Things to Do

Anacostia Playhouse Gets Its Inaugural Production in Theater Alliance’s “Broke-ology”

The company presents the first local staging of Nathan Louis Jackson’s play about a family struggling to stay connected.

Photograph by Joseph Moran.

Broke-ology marks a number of firsts for the
local theater scene: It’s the first full play produced in the Anacostia
Playhouse, the first play presented east of the Anacostia River by Theater
Alliance, and the first area staging of a drama by Nathan Louis
Jackson,
whose work has been gathering acclaim since
Broke-ology played at New York’s Lincoln Center in 2009. Theater
Alliance artistic director Colin Hovde, on record as
saying he’s no fan of “kitchen-sink dramas,” has made an exception for
Broke-ology, which even features a kitchen sink in the set. “The play is
naturalistic,” Hovde says, “but it’s in the spirit of Tennessee Williams,
August Wilson, and Eugene O’Neill. It has magical elements but is really
about family and people.”

Running August 16 through September 8, Broke-ology is about a
father and his two sons who are struggling to support one another after
the father’s health fails. The elder son, who has a blue-collar job,
expounds on his theory of “broke-ology,” the complex science of being
broke. His younger brother returns home following his postgrad studies to
find his family resenting his absence. “It’s a powerful story that deals
with issues that are relevant to the community of Anacostia, but it is in
no way didactic or presumptuous,” Hovde says. “For me, having it be the
first Theater Alliance play in Anacostia is about opening a dialogue and
beginning a relationship.”

For more than a decade, Theater Alliance was based at Northeast
DC’s H Street Playhouse, which moved to Anacostia after rents priced it
out of the neighborhood.
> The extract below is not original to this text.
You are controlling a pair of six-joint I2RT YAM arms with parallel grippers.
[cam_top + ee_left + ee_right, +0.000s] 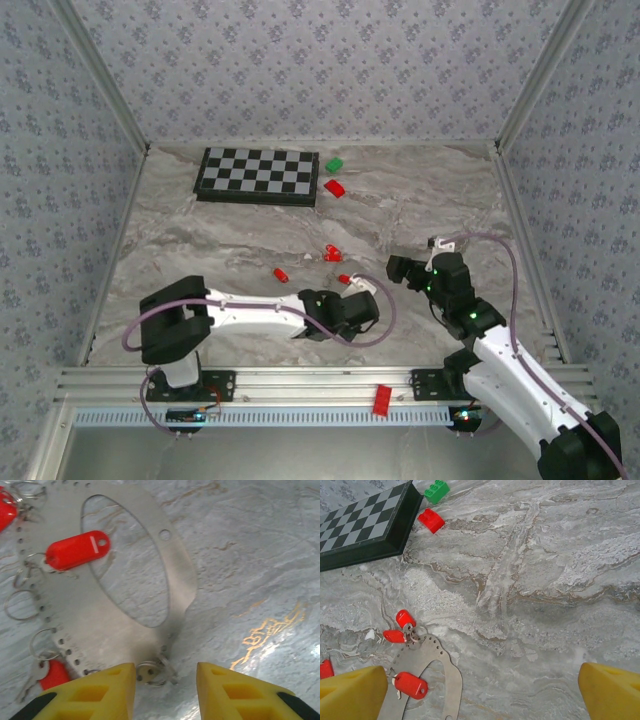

The company hopes to maintain a presence in the
Capitol Hill area while presenting works in its new location.
Broke-ology’s cast and crew include Howard alums G.
Alverez Reid and Marlon Russ as the
father and one of his sons, Helen Hayes Award-winning costume designer
Reggie Ray, and New York director Candace
Feldman.

Says Hovde: “One of the things I love about Nathan is that as a
black writer, he doesn’t write black plays—he writes plays. Broke-ology
presents a beautiful picture of a family that happens to be black, but he
doesn’t make that the central concern. His is a strong way to approach
storytelling and a voice that needs to be heard.”

Broke-ology. August 16 to September 8 at Theater Alliance. Tickets ($25) at theateralliance.com.

This article appears in the August 2013 issue of The Washingtonian.